Domanda: 

Mi sarei dovuta recare a Parigi attraverso un primo scalo a Roma. Hanno cancellato il volo verso Roma ed ho perso il secondo per Parigi. Posso rivendicare qualche diritto?

 
Risposta: 

Ai sensi del regolamento CE n. 261/2004, in caso di cancellazione del volo, il passeggero, ha la possibilità di scegliere tra:
- il rimborso, entro sette giorni e senza penali, dell’intero costo del biglietto per la parte del viaggio non effettuata ed anche per le tratte già percorse (se divenute inutili rispetto al programma di viaggio iniziale) e, se necessario, a quanto esposto si aggiunge un volo di ritorno verso il punto di partenza iniziale, non appena possibile;
- l’imbarco su un volo alternativo per la destinazione finale, in condizioni di viaggio simili a quelle originariamente scelte e non appena possibile;
- l’imbarco su un volo alternativo per la destinazione finale, in condizioni di viaggio simili a quelle originariamente scelte, in altra data da concordarsi, a seconda della disponibilità di posti.
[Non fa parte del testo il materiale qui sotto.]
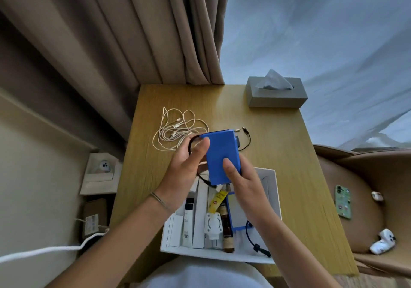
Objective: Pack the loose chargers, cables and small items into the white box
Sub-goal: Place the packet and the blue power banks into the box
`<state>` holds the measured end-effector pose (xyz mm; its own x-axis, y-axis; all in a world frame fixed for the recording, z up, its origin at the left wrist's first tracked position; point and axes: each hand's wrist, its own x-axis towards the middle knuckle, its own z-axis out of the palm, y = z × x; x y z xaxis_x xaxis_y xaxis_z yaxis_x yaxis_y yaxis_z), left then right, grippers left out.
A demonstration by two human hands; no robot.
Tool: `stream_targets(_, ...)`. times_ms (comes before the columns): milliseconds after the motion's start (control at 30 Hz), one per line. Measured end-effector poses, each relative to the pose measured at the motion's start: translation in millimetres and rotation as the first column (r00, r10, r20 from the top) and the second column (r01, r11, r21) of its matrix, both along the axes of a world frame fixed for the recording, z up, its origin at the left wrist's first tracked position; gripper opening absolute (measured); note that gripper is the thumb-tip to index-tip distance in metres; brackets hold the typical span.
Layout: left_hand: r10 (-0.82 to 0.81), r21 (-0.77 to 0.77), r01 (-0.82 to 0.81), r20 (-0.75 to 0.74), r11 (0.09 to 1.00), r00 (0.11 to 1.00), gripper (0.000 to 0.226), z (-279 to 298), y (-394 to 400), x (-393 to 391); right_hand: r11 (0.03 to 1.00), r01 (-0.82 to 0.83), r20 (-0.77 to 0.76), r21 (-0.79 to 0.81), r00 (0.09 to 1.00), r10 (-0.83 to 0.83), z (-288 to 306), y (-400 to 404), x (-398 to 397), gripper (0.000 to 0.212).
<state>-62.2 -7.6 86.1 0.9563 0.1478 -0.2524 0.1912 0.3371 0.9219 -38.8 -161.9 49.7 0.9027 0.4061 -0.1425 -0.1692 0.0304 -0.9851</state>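
I see both hands, left hand [185, 165] and right hand [242, 180], holding a box-shaped unit [222, 156] over the table [278, 154]. The open box [270, 195] lies under and behind the hands, toward me; a coiled cable [178, 127] beyond the left hand, a tissue box [277, 93] far beyond the right.

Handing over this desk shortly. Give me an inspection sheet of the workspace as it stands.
Surface: wooden table, bare on its right side.
Job's things: white box open, partly filled; blue block held above it.
Clutter: grey tissue box at the far corner.
Grippers: left hand and right hand both grip the block.
Cables: white cable tangle and black lead loose on the table.
Surroundings: curtain; chair holding a phone.
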Motion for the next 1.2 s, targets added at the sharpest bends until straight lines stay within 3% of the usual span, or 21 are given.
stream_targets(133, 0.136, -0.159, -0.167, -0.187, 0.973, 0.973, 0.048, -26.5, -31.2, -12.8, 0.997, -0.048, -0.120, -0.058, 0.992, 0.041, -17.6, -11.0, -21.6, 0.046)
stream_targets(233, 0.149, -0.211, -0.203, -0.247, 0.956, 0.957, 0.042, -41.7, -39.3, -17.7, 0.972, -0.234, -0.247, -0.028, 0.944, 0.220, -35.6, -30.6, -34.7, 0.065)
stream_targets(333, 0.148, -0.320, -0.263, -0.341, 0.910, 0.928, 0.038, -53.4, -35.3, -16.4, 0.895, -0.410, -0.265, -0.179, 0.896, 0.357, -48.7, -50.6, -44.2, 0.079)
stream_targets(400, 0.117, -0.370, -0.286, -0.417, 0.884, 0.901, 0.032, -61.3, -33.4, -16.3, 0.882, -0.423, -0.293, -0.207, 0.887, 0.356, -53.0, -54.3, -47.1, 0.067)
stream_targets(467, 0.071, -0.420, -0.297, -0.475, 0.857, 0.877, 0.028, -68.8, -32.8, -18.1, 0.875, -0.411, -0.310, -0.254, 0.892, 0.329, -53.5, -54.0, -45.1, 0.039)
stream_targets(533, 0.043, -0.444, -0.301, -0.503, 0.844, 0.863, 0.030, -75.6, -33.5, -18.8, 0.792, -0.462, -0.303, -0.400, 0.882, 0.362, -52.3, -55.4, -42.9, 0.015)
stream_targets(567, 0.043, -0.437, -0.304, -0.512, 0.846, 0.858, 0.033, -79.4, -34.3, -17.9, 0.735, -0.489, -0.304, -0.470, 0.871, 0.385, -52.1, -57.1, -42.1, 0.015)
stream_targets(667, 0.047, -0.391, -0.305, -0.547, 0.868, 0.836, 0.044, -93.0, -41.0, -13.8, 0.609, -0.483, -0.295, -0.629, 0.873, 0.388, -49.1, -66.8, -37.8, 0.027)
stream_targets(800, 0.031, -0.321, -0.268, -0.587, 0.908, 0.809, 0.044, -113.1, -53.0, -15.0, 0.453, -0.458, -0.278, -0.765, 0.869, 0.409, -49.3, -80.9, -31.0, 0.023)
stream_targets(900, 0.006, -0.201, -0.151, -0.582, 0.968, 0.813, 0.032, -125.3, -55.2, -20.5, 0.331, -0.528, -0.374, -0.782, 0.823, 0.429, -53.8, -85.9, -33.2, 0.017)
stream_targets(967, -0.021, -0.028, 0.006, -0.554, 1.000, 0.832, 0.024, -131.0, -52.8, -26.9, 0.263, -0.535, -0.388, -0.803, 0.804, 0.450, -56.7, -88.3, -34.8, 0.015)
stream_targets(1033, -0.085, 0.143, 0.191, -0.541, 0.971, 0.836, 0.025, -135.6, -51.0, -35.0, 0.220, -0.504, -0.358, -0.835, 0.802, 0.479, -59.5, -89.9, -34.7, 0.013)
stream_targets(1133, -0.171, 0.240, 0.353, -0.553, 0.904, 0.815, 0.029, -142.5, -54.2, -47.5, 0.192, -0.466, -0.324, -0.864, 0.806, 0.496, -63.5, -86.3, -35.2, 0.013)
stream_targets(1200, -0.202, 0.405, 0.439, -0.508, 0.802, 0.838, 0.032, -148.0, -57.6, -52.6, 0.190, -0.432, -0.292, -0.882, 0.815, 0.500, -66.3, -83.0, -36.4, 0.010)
Nel caso di città o regioni servite da più aeroporti, le spese di trasferimento del passeggero, dall’aeroporto di arrivo all’aeroporto per il quale era stata effettuata la prenotazione, sono a carico del vettore aereo. Il passeggero non è, però, tutelato dalla disciplina di cui sopra, nel caso in cui sia stato informato della cancellazione:
- con almeno due settimane di preavviso;
- nel periodo compreso tra due settimane e sette giorni prima del volo (qualora gli venga offerto un volo alternativo in partenza non più di due ore prima dell’orario originariamente previsto e gli venga altresì proposto di raggiungere la destinazione finale con un ritardo inferiore alle quattro ore rispetto al momento di arrivo annunciato in principio);
- meno di sette giorni prima (qualora venga offerto al passeggero un volo alternativo in partenza non più di un’ora prima dell’orario originariamente previsto e gli venga altresì proposto di raggiungere la destinazione finale meno di due ore dopo l’orario d’arrivo inizialmente pattuito).
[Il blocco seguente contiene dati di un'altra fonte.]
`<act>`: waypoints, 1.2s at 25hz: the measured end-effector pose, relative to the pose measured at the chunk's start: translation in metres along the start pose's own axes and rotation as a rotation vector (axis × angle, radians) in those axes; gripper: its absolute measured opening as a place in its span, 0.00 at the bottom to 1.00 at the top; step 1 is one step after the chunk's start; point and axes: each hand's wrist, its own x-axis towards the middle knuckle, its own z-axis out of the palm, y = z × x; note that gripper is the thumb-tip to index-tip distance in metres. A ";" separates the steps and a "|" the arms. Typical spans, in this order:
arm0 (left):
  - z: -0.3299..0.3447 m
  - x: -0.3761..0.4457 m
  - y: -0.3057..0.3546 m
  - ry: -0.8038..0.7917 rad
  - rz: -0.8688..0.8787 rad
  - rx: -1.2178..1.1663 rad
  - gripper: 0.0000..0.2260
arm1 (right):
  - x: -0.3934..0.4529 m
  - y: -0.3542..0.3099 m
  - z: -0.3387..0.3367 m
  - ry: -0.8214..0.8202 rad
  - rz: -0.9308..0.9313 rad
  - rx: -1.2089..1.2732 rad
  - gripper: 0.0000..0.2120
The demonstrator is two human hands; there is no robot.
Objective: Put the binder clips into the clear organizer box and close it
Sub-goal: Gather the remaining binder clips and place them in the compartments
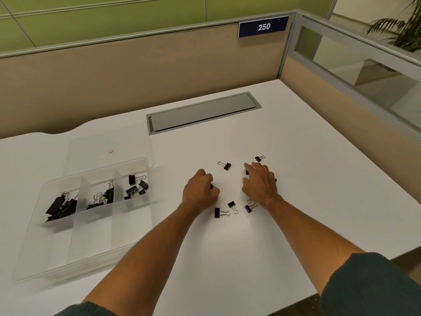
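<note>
Reaching out over the white desk [296,179], both bare hands work among a scatter of loose black binder clips. The left hand [200,188] is curled into a loose fist, and a bit of black showing at its fingers suggests it grips a clip, though most of that clip is hidden. The right hand [259,183] lies palm down with fingers spread, its fingertips touching a dark clip that is largely covered. One clip [225,165] sits between the hands on the far side, another [259,158] just beyond the right hand, and three more [232,206] lie near the wrists. Well to the left stands the clear organizer box [34,254], its lid [109,144] open and laid back; each of its three far compartments already holds clips [136,187]. A grey cable hatch [202,112] is set into the desk beyond.
</note>
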 end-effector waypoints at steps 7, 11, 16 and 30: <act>-0.005 -0.001 -0.009 -0.009 -0.010 -0.092 0.07 | 0.010 -0.004 0.002 -0.087 -0.084 0.023 0.13; -0.002 0.008 -0.005 -0.029 0.015 -0.071 0.09 | 0.006 -0.001 -0.002 -0.032 -0.052 0.112 0.13; 0.008 0.025 0.003 -0.056 0.122 -0.017 0.13 | -0.001 0.003 -0.006 0.010 -0.002 0.237 0.15; 0.025 0.079 0.025 -0.222 0.327 0.328 0.19 | -0.005 0.010 -0.012 0.071 0.109 0.255 0.14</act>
La compensazione pecuniaria non e' dovuta qualora il vettore provi che la cancellazione del volo è causata da circostanze eccezionali che non si sarebbero comunque potute evitare.
Le persone a mobilità ridotta, i loro eventuali accompagnatori o cani da accompagnamento nonché i bambini non accompagnati hanno diritto alla precedenza.
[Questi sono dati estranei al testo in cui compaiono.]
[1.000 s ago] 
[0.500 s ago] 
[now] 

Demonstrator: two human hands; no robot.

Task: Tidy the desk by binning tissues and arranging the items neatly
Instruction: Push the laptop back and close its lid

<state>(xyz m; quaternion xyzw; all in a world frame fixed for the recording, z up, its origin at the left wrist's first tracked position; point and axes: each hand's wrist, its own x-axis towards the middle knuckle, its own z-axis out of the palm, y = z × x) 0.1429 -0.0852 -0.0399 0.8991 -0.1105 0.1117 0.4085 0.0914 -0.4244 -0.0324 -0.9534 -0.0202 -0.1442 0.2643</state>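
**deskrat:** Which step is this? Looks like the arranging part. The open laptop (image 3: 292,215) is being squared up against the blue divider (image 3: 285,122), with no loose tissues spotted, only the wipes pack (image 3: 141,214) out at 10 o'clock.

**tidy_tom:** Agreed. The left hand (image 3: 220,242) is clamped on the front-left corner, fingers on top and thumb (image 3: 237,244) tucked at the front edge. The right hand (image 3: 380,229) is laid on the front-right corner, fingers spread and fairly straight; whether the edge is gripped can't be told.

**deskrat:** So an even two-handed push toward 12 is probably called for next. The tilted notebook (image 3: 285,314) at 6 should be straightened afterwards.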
Il vettore ha l’obbligo di fornire assistenza al passeggero mediante  la somministrazione di pasti e bevande in quantità proporzionata alla durata dell’attesa; se necessario, dovrà provvedere a fornire un’adeguata sistemazione in albergo; assisterà il passeggero nel trasporto dall’aeroporto al luogo di sistemazione; deve consentire l’effettuazione di due chiamate telefoniche o messaggi via telex, fax o posta elettronica.
Gli obblighi stabiliti dal Regolamento CE n. 261/2004 non possono essere oggetto di restrizioni o rinunce. L'applicazione delle modalità di protezione previste dallo stesso Regolamento lascia impregiudicati i diritti del passeggero ad esperire eventuali azioni per il risarcimento del danno.